Wniosek o wszczęcie sprawy prawnika odrzucony

Wniosek o wszczęcie sprawy prawnika odrzucony

Dodano:   /  Zmieniono: 
Komitet Śledczy przy Prokuraturze Federacji Rosyjskiej odrzucił wniosek obrońców praw człowieka o wszczęcie sprawy karnej wobec śledczych prowadzących sprawę zmarłego w więzieniu prawnika Siergieja Magnickiego.

Jak podał w środę rosyjski portal Grani.ru, komitet poinformował na stronie internetowej, że po wstępnej kontroli odrzucił 21 czerwca wniosek "w związku z brakiem znamion przestępstwa" w działaniach śledczych.

W kwietniu Moskiewska Grupa Helsińska wraz z jej szefową Ludmiłą Aleksiejewą złożyła wniosek o  wszczęcie sprawy kryminalnej wobec pracowników MSW za - jak głosi wniosek -  zabójstwo Magnickiego dokonane ze szczególnym okrucieństwem.
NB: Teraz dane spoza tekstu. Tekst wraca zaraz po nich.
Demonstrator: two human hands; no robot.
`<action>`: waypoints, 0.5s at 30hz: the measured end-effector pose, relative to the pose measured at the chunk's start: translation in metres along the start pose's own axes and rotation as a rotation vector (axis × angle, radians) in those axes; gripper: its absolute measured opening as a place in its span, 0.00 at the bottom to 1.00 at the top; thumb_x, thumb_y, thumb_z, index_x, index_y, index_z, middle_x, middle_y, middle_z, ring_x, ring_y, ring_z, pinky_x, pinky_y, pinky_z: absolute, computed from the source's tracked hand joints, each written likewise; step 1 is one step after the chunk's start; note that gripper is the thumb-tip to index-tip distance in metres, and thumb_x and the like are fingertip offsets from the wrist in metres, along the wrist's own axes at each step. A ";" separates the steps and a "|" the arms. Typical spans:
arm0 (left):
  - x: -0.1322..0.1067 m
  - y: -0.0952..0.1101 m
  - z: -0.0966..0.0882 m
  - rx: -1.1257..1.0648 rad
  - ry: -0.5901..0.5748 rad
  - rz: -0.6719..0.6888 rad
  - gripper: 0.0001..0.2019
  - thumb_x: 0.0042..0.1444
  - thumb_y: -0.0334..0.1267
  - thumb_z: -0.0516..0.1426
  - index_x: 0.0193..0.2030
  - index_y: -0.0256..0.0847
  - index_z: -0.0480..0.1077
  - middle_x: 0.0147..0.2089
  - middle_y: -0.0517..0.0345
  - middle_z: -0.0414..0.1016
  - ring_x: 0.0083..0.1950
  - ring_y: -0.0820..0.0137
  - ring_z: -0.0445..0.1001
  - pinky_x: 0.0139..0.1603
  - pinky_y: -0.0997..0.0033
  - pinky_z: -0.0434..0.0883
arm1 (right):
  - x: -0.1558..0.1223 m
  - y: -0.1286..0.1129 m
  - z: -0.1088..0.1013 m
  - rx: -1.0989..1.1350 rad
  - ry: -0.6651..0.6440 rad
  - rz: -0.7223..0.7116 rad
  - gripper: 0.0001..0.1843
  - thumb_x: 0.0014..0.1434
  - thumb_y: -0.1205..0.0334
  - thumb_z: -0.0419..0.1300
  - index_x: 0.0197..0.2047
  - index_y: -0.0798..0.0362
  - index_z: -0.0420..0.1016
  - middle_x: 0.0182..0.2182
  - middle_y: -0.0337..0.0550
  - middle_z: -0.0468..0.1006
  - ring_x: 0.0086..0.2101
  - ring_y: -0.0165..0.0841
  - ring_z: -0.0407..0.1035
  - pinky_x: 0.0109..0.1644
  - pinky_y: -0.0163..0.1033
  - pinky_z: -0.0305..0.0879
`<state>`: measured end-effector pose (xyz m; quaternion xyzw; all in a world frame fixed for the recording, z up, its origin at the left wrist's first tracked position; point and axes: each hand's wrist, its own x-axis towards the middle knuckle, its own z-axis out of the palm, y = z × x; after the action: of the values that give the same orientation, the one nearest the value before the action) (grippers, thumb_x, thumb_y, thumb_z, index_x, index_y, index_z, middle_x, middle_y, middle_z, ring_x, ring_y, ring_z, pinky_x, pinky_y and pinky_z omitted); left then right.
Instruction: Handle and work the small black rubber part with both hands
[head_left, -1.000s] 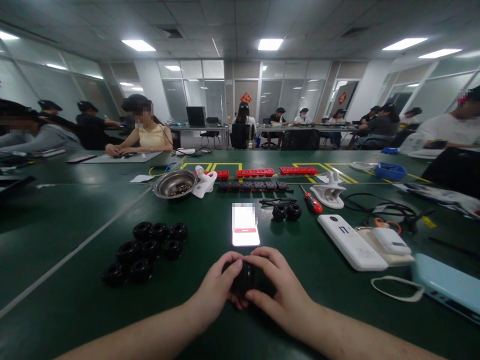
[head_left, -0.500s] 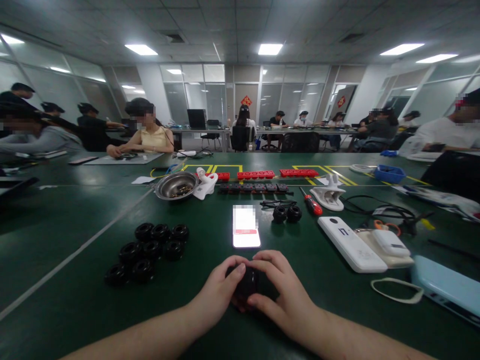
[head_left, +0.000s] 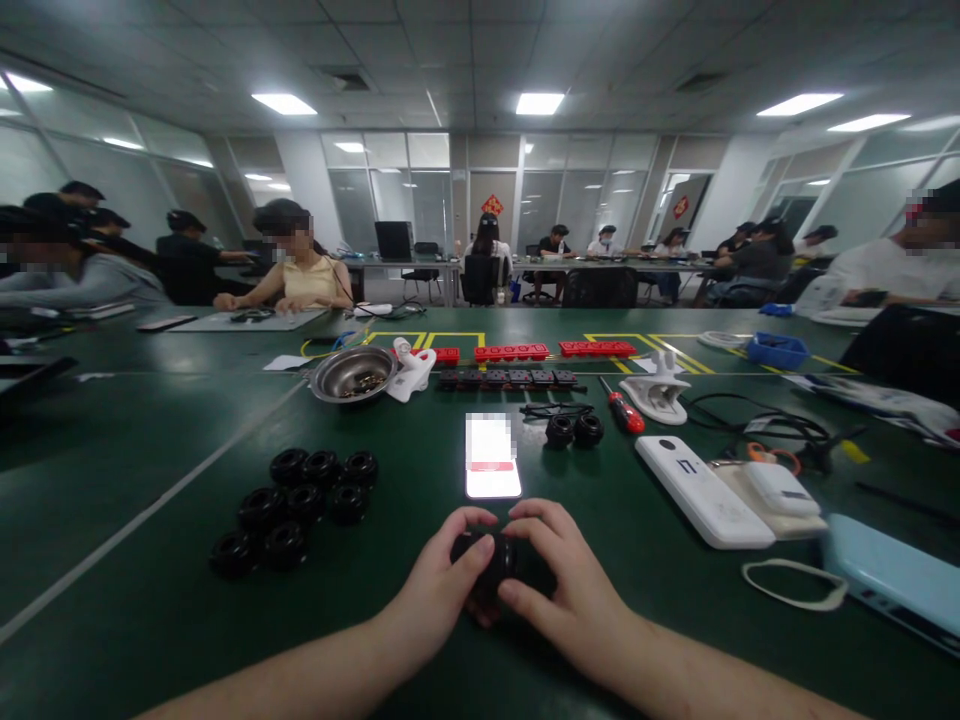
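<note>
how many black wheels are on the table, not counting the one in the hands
10: a cluster of eight left of the lit phone, and a pair right of it by the red screwdriver. Both hands cover another piece, maybe more.

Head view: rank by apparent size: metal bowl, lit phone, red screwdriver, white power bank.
1. White power bank
2. Metal bowl, looks close to the power bank, and it lies farther off, so unsure
3. Lit phone
4. Red screwdriver

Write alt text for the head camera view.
Both hands, left hand and right hand, grip a small black wheel over a green table. A lit phone lies just beyond, with a cluster of black wheels to the left.
</note>
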<state>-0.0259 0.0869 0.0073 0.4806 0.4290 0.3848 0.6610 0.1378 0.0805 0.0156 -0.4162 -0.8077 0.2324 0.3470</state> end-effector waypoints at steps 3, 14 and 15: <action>0.000 0.001 -0.001 -0.003 -0.008 -0.009 0.22 0.46 0.52 0.53 0.43 0.39 0.56 0.28 0.60 0.69 0.20 0.75 0.70 0.18 0.78 0.66 | -0.001 -0.002 0.000 -0.006 0.000 -0.019 0.17 0.50 0.59 0.59 0.45 0.50 0.65 0.45 0.46 0.61 0.47 0.38 0.57 0.49 0.44 0.58; 0.002 0.001 0.000 -0.014 0.038 -0.030 0.19 0.48 0.50 0.52 0.40 0.39 0.57 0.29 0.61 0.66 0.20 0.77 0.68 0.17 0.78 0.65 | -0.003 -0.006 0.001 -0.009 -0.019 -0.064 0.29 0.49 0.65 0.59 0.54 0.47 0.54 0.49 0.44 0.58 0.49 0.36 0.54 0.53 0.43 0.55; 0.001 0.001 0.000 -0.009 0.044 -0.021 0.19 0.47 0.50 0.52 0.41 0.40 0.57 0.31 0.60 0.66 0.21 0.76 0.68 0.17 0.78 0.65 | -0.003 -0.005 0.001 0.000 -0.004 -0.047 0.30 0.48 0.63 0.60 0.54 0.48 0.54 0.49 0.44 0.58 0.49 0.37 0.54 0.53 0.43 0.55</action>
<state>-0.0256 0.0880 0.0084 0.4646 0.4469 0.3904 0.6573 0.1358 0.0747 0.0174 -0.3966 -0.8179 0.2251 0.3508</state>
Według obrońców praw człowieka Magnicki, zmarły w listopadzie 2009 roku w więzieniu, padł ofiarą tych samych śledczych, których oskarżył o zagarnięcie z budżetu państwa równowartości 230 mln dolarów.

Magnicki, prawnik zachodniego inwestora, zmarł po prawie roku pobytu w więzieniu na Butyrkach w Moskwie. Jego obrońcom powiedziano, że  przyczyną zgonu była przepuklina przewodu pokarmowego. Tymczasem zarówno oni, jak i sam Magnicki kilkakrotnie składali wcześniej skargi, że odmawia się leczenia go na zapalenie trzustki, którego się nabawił po zatrzymaniu w 2008 roku.
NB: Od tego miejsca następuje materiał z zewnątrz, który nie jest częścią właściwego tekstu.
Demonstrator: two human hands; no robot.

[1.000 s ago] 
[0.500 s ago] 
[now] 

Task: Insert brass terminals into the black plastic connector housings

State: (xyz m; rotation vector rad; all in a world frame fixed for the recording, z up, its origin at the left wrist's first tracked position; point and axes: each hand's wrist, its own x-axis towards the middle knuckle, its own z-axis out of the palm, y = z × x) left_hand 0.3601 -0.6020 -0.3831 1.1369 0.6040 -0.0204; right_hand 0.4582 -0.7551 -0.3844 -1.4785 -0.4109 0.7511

Ludmiła Aleksiejewa zaapelowała po decyzji Komitetu Śledczego o złożenie pozwu wobec tej instytucji za zaniedbanie obowiązków. Jak powiedziała agencji Reutera, komitet "powinien był potraktować sprawę poważnie". Przypomniała, że sprawę Magnickiego poruszył prezydent Dmitrij Miedwiediew.
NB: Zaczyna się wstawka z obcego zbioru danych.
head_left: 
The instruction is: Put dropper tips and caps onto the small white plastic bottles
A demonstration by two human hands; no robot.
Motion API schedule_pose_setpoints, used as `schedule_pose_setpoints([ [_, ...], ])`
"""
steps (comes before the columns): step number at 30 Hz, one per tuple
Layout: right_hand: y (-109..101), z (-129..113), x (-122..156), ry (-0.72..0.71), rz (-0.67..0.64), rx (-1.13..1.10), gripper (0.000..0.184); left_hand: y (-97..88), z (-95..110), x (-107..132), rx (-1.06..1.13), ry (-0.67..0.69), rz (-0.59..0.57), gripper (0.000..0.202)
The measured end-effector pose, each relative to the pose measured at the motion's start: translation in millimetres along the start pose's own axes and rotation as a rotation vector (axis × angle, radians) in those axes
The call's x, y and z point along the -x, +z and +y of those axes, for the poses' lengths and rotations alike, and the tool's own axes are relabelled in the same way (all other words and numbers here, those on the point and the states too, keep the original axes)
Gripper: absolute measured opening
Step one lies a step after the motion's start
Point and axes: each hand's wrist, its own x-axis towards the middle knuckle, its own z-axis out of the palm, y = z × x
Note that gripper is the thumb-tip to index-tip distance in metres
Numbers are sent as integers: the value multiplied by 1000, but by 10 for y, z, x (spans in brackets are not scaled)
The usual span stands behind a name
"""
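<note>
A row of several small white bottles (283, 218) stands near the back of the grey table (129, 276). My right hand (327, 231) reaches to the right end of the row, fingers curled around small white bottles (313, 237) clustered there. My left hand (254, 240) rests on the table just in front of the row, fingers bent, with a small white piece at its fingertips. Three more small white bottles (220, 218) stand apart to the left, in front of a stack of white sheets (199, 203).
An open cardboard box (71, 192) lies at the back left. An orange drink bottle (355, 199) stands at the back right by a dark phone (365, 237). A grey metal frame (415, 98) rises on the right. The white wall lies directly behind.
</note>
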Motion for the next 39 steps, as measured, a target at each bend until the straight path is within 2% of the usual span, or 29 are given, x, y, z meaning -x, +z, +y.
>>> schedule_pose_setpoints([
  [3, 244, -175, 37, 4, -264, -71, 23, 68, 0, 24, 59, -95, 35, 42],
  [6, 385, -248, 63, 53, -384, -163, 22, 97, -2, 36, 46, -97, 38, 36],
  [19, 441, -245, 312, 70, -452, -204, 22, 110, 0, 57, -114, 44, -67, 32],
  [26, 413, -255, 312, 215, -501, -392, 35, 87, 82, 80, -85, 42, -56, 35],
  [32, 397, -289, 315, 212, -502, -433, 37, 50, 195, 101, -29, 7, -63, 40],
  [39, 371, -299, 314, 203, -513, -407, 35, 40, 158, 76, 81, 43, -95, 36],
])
Magnickiego aresztowano pod zarzutem oszustw podatkowych w ramach śledztwa przeciwko firmie Hermitage Capital Management, która była kiedyś największym funduszem inwestycyjnym w Rosji. Szefowi funduszu Williamowi Browderowi, który piętnował korupcję w dużych firmach rosyjskich, w 2005 r. zakazano wjazdu do Rosji, powołując się na względy bezpieczeństwa narodowego. W 2007 r. przeprowadzono rewizję w biurze Hermitage i - jak twierdzi fundusz - wykorzystano skonfiskowane wówczas dokumenty do przejęcia spółek, z którymi współpracował Hermitage. Według "Financial Times" samego Magnickiego aresztowano wkrótce po tym, jak podczas przesłuchania wymienił urzędników MSW zamieszanych w przejęcia spółek.